Late September and with summer setting in we paddled at Stratford in the sun. Bob led a group over the two weirs and we had plenty of beginners shooting their first weir, forwards and backwards. Marion also took to hugging a rock on the second weir.

Camping at Bala

The club camping trip to Bala was dented by the release on the Tryweryn being stopped on Saturday because there was too much rain about! We went to the seaside at Barmouth instead and climbed the hills at the back. This was followed by a paddle on a tidal river, see the pictures. The event tent was put to good use and Rachel refused to use the new club Karaoke machine. Sunday was wet in the morning and with the midges biting we paddled the lower section. Simon paddled well, with just one dip. More pictures are on the site (Well, they will be, once I’ve fixed the broken gallery – NJP!). Mike and Nigel also did the top section where despite 14 rafts it was otherwise surprisingly quiet.


Mid April, we headed of to Dolgellau in mid Wales. The accommodation was in the style of a stable block with the stalls fitted out with bunk beds.
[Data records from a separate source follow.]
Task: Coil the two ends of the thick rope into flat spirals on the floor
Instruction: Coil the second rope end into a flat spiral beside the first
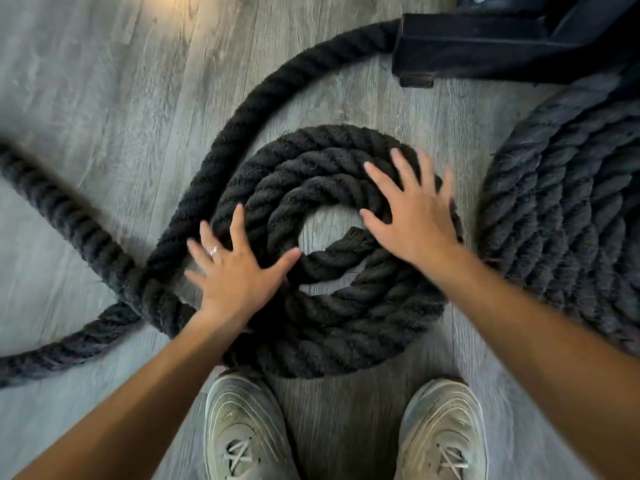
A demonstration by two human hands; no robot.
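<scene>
A thick black twisted rope forms a flat spiral (332, 327) on the grey wood floor in front of my feet, with a small open gap at its centre. My left hand (235, 271) lies flat on the spiral's left side, fingers spread, a ring on one finger. My right hand (412, 216) presses flat on the spiral's right side, fingers spread. The loose rope (263, 98) curves off from the spiral's left up toward the top right. A second, larger tight spiral (571, 216) lies at the right edge.
A black metal frame base (485, 46) stands at the top right, with the rope passing behind it. Another rope stretch (69, 223) crosses the floor at the left. My two grey sneakers (246, 427) stand just below the spiral.
</scene>
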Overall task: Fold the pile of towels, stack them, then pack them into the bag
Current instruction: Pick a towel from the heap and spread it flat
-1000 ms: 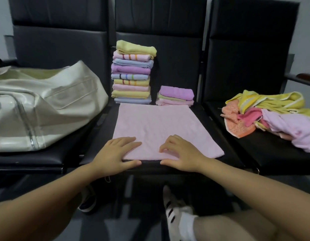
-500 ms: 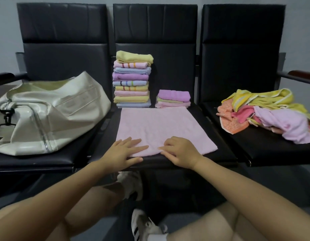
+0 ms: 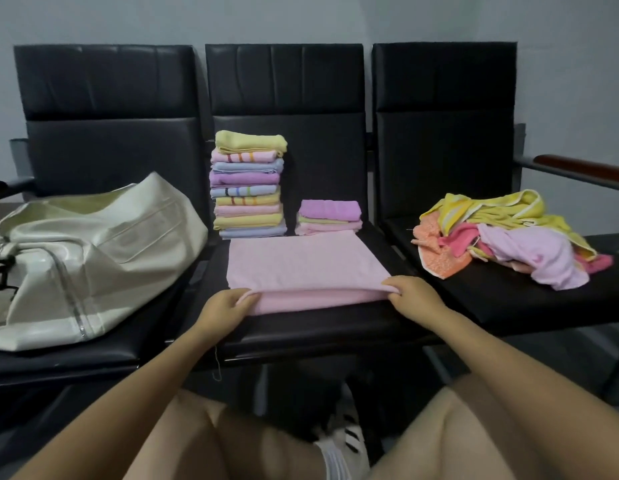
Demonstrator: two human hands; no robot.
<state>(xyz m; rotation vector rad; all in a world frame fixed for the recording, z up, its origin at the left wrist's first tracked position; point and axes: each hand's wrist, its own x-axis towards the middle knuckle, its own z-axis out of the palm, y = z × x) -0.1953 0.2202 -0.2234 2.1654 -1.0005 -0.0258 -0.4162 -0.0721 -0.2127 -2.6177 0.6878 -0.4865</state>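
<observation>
1. Left hand (image 3: pixel 228 304) and right hand (image 3: pixel 410 295) each pinching a near corner of pink towel (image 3: pixel 306 268) on middle seat (image 3: pixel 301 327).
2. Farther: tall folded stack (image 3: pixel 248 183), short stack (image 3: pixel 329 217).
3. Left: cream bag (image 3: pixel 93 251). Right: unfolded pile (image 3: pixel 502 237).

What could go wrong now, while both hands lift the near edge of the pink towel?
The left hand and right hand pinch only the near corners of the pink towel, so the fold may land crooked. The tall stack stands right behind it and might topple if the towel pushes it. The short stack could also be nudged.
</observation>
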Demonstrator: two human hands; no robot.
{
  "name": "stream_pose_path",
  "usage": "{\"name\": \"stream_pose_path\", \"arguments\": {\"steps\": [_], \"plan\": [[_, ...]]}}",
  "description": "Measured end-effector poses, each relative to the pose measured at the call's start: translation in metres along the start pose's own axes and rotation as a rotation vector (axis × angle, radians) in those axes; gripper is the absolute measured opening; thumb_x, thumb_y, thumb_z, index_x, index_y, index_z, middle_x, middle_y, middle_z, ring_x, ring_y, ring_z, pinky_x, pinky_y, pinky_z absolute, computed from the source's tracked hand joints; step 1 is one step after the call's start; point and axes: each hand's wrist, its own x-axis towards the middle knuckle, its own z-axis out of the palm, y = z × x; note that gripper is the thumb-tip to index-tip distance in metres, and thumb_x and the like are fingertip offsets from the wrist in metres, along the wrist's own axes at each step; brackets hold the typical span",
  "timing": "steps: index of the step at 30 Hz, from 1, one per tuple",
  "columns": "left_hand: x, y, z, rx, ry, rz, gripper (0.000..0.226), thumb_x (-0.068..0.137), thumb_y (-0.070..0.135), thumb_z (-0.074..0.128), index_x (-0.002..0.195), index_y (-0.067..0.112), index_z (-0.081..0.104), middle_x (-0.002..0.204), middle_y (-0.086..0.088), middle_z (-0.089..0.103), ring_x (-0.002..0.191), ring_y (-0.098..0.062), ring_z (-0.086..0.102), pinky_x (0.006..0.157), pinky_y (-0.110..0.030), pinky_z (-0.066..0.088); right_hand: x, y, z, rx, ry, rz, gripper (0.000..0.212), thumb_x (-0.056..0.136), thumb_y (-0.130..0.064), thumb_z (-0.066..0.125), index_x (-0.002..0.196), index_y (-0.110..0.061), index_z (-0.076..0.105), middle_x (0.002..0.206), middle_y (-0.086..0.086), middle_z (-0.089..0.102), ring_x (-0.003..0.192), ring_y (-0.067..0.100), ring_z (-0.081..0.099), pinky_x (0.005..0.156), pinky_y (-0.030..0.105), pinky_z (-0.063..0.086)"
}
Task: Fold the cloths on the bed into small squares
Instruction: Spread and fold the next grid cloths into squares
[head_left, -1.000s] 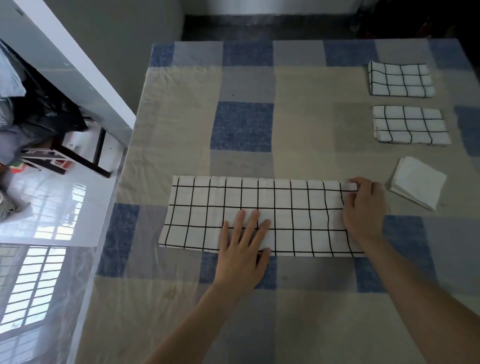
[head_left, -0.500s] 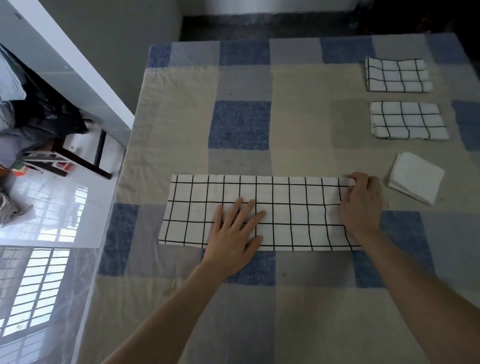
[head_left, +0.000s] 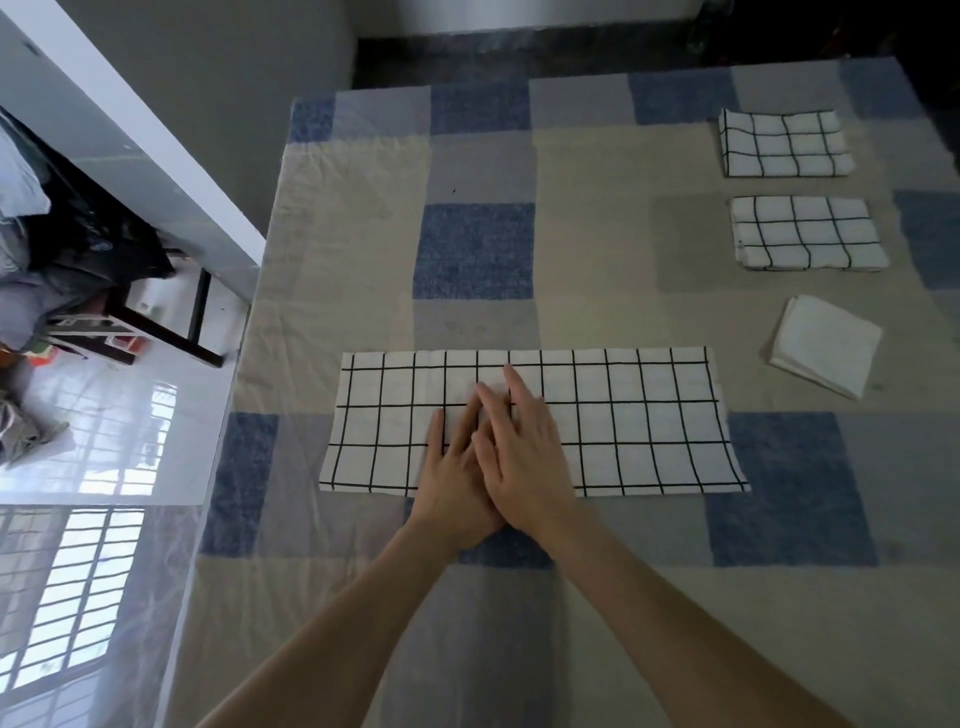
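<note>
Grid cloth (head_left: 623, 421) lies as a long strip across the bed (head_left: 597, 218), near edge. Your left hand (head_left: 452, 483) & right hand (head_left: 524, 457) are both flat, fingers spread, overlapping at mid-strip, gripping nothing. Smooth outward from centre, then take one short end w/ both corners & bring it over square to the other. Three folded cloths (head_left: 808, 234) sit far right.

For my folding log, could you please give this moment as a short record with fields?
surface: bed with patchwork cover
cloth in work: long checked strip, lying flat
left hand: flat on the strip, open
right hand: flat, overlapping the left
already folded: two checked cloths, white cloth, at right
</note>
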Motion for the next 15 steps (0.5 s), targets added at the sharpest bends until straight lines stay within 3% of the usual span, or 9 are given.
{"name": "stream_pose_path", "arguments": {"steps": [3, 6, 10, 15], "plan": [[0.001, -0.001, 0.000, 0.000, -0.021, 0.010, 0.082, 0.089, 0.066, 0.028, 0.154, 0.032, -0.007, 0.161, 0.004, -0.019, 0.145, -0.022, -0.027, 0.118, -0.058, -0.002, 0.002, 0.024, 0.001, -0.092, -0.076, 0.059, 0.059, 0.101, -0.046, 0.016, 0.153, -0.021, 0.013, 0.162, 0.004, -0.006, 0.149, 0.016, -0.001, 0.121, 0.040, 0.005], [0.001, -0.002, 0.002, -0.028, 0.016, -0.001, 0.075, 0.091, 0.072, 0.022, 0.154, 0.035, 0.008, 0.163, 0.005, -0.009, 0.148, -0.022, -0.018, 0.118, -0.058, -0.001, -0.003, 0.059, -0.015, -0.293, -0.115, 0.041, 0.059, 0.100, -0.046, 0.011, 0.154, -0.021, 0.014, 0.163, 0.004, 0.004, 0.149, 0.017, 0.001, 0.120, 0.049, 0.012], [0.000, -0.003, 0.004, -0.007, 0.023, 0.007, 0.074, 0.090, 0.074, 0.019, 0.153, 0.039, 0.004, 0.163, 0.006, -0.010, 0.148, -0.022, -0.018, 0.118, -0.058, 0.001, -0.023, 0.115, -0.048, -0.381, -0.120, 0.112, 0.059, 0.099, -0.047, 0.009, 0.154, -0.026, 0.015, 0.163, 0.001, 0.007, 0.149, 0.017, 0.002, 0.120, 0.049, 0.012], [0.000, -0.003, 0.004, -0.029, 0.024, 0.000, 0.075, 0.089, 0.075, 0.020, 0.153, 0.039, 0.004, 0.163, 0.006, -0.010, 0.148, -0.022, -0.019, 0.117, -0.058, 0.001, -0.040, 0.170, -0.089, -0.489, -0.033, 0.369, 0.061, 0.098, -0.044, 0.013, 0.153, -0.020, 0.016, 0.161, 0.011, 0.011, 0.149, 0.028, 0.008, 0.116, 0.058, 0.014]]}}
It was warm and comfy and did the job at a reasonable price. The single kitchen unit was overwhelmed by loud US forces on Friday night. Come Saturday they were all in bed for 9 p.m.! Nigel remembered the eggs this time and a full cooked breakfast with boiled eggs for lunch was a great start.

There was plenty of snow on the mountain tops to be seen the next morning but the day was fine with good views. A strong cold wind meant that gloves and hats were in order on the hills. Tanygrisiau was our starting point for a yomp up and down the hill tops. We were congratulating ourselves on reaching a minor summit when 90 fell runners careered over the top and down the other side in shorts and running shoes. They were taking part in the annual Molwyn race and we spent the next hour watching them go up and down the hills. Afterwards we located John Whitehead’s eco bed and breakfast place and enjoyed a tour and look at the solar tubes. John was a keen member of the club for a few years. The cake and tea was well received and we got to see the steam train.